▸ Records from a dataset
■ ■ ■ ■ ■ ■ ■

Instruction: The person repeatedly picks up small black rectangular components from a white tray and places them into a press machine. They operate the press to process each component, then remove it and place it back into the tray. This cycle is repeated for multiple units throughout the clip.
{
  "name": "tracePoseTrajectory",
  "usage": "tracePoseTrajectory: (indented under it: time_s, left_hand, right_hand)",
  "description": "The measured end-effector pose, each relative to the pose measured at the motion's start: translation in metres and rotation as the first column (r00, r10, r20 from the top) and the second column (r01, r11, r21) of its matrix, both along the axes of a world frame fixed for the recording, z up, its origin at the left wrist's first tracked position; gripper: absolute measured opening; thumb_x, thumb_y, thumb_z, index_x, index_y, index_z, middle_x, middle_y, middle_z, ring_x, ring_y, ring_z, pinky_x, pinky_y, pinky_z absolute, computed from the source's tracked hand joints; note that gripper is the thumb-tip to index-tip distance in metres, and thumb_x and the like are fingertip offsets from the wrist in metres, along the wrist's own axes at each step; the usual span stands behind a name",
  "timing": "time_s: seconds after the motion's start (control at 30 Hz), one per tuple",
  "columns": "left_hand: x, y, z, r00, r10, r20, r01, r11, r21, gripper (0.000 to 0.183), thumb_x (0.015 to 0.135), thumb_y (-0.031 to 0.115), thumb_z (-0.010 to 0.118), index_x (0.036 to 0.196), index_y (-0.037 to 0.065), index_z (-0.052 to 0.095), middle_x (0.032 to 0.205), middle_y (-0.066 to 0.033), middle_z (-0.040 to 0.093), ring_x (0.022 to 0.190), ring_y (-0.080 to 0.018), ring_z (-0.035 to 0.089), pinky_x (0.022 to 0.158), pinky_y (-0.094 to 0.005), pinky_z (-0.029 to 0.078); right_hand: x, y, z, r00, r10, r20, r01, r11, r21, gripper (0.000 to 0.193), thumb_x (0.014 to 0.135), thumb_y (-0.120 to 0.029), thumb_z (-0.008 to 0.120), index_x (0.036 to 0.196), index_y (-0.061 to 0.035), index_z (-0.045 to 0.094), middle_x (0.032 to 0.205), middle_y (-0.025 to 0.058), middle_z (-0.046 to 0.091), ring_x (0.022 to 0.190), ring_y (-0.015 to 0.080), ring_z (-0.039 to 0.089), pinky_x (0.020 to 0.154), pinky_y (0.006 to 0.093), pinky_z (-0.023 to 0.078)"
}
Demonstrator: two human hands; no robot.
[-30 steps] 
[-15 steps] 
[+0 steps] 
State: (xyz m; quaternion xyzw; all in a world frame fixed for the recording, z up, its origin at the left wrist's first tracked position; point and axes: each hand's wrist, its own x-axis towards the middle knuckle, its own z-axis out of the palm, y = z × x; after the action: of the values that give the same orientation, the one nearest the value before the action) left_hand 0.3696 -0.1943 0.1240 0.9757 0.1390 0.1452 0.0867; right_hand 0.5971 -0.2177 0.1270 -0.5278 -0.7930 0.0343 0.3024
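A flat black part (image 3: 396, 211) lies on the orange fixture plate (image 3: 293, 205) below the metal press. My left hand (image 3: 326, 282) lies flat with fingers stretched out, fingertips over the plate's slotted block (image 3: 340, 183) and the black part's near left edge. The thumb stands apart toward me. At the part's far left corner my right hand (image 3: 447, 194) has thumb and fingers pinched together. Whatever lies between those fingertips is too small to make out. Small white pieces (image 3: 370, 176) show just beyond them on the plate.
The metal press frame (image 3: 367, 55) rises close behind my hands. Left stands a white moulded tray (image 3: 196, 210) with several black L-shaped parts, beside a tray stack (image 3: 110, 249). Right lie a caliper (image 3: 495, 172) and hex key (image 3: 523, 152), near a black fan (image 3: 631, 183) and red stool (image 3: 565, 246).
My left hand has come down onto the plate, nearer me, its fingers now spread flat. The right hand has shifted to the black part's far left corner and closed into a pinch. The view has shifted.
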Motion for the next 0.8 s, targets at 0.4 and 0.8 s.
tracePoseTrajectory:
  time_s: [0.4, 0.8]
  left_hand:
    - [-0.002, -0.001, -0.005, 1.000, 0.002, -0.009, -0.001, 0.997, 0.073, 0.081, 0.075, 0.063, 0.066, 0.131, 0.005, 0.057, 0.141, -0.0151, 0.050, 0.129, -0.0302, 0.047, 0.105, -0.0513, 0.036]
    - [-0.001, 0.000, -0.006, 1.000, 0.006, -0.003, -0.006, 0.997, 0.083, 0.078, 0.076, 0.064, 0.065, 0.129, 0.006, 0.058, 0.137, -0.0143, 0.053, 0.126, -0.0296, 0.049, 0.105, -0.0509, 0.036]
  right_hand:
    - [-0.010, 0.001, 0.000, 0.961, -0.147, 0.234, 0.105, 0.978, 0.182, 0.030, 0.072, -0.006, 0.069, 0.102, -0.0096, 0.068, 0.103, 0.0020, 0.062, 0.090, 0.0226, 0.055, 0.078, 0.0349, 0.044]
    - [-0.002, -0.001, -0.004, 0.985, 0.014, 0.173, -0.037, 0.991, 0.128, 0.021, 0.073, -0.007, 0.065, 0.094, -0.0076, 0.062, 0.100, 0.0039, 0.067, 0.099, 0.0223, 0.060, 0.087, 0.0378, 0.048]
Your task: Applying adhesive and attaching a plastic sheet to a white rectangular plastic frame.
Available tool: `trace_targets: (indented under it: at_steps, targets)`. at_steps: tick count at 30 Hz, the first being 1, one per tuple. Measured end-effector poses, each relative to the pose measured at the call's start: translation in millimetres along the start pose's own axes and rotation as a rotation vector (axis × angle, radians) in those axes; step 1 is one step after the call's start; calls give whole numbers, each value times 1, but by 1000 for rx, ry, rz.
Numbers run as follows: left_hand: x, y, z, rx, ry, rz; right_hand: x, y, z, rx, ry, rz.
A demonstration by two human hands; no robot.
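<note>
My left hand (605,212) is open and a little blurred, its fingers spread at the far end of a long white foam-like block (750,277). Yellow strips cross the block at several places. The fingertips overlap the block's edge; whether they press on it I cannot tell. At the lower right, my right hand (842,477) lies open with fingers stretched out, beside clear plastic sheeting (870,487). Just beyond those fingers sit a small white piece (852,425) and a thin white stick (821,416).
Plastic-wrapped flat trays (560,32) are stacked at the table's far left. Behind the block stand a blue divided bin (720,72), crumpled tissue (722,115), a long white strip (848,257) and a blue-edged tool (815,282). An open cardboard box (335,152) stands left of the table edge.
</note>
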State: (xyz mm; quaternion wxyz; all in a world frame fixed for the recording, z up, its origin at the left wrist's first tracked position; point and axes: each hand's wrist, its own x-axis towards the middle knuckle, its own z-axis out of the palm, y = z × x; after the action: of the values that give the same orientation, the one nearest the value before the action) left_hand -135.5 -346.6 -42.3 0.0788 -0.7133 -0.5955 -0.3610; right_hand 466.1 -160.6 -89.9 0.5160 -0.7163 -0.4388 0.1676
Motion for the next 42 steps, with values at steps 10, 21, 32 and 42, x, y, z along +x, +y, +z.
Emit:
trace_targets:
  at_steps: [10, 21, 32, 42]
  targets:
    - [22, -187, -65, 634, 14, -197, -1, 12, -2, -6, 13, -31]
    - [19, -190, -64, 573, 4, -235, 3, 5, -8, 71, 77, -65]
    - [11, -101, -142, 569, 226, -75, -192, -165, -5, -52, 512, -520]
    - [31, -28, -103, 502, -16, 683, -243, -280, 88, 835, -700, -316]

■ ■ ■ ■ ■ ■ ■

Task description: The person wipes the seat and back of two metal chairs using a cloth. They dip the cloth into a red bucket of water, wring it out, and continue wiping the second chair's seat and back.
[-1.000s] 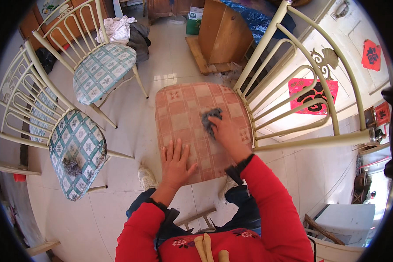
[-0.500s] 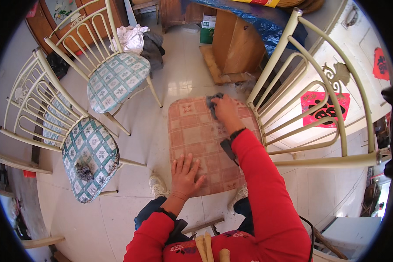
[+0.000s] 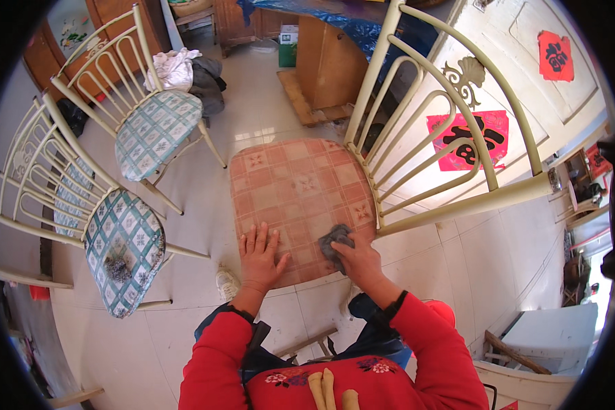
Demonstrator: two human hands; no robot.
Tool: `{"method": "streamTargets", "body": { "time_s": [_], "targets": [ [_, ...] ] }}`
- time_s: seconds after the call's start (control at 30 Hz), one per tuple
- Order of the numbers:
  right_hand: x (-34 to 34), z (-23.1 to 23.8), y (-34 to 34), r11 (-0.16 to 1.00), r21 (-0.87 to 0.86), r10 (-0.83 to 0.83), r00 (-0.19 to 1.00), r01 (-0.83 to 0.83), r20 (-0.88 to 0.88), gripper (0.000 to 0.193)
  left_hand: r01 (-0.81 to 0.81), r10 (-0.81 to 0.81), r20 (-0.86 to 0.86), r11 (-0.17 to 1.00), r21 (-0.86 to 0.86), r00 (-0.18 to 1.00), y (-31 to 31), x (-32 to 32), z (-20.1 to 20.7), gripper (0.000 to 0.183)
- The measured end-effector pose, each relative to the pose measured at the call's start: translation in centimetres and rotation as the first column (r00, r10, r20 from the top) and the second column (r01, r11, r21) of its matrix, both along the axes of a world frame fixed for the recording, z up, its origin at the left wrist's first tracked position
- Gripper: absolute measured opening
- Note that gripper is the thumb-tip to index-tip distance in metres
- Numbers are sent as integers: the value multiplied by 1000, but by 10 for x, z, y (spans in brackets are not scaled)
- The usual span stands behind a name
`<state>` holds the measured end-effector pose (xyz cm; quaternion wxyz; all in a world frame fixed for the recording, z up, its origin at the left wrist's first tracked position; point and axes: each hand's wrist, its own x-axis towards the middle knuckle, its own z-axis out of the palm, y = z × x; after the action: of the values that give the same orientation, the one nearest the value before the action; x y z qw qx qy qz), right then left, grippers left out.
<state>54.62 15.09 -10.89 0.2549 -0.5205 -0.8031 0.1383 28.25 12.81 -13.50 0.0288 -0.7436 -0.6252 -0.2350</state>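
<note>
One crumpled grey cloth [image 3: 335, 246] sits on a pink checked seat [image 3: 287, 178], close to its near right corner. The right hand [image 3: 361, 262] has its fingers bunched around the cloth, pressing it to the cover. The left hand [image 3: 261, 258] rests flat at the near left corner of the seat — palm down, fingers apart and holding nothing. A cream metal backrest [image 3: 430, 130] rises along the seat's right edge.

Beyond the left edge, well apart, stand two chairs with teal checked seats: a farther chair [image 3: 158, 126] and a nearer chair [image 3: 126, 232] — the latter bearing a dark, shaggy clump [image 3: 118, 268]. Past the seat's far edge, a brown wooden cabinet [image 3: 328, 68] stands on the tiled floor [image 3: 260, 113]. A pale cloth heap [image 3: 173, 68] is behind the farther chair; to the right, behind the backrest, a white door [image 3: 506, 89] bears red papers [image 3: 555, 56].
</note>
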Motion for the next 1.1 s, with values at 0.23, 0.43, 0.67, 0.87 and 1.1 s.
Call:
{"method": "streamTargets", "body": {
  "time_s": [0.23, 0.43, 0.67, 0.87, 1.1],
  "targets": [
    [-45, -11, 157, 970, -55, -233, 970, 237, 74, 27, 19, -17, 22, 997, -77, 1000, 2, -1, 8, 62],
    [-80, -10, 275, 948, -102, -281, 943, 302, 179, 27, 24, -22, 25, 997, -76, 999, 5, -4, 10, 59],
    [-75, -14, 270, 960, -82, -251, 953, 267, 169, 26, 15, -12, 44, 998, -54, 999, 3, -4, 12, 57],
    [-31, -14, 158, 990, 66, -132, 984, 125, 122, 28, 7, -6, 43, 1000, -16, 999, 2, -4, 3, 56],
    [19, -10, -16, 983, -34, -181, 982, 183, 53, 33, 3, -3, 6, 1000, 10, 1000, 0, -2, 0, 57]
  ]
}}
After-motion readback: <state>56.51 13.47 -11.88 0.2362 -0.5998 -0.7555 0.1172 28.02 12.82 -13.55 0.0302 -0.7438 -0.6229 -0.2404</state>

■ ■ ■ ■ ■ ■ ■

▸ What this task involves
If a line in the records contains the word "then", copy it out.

▸ Solved exercise
Instruction: The person repeatedly picks up small black rectangular components from a white tray and places them into a press machine. They operate the press to process each component, then remove it and place it back into the tray. This cycle is repeated for multiple units throughout the clip.
`<state>` holds the measured end-effector pose (xyz cm; quaternion wxyz; all in a world frame fixed for the recording, z up, its origin at the left wrist's first tracked position; point and axes: each hand's wrist, its own x-axis towards the middle knuckle, its own z-axis out of the palm, y = z × x; after the action: of the values that give the same orientation, the one nearest the value before the action; x y z qw qx qy qz), right then left, grippers left out.

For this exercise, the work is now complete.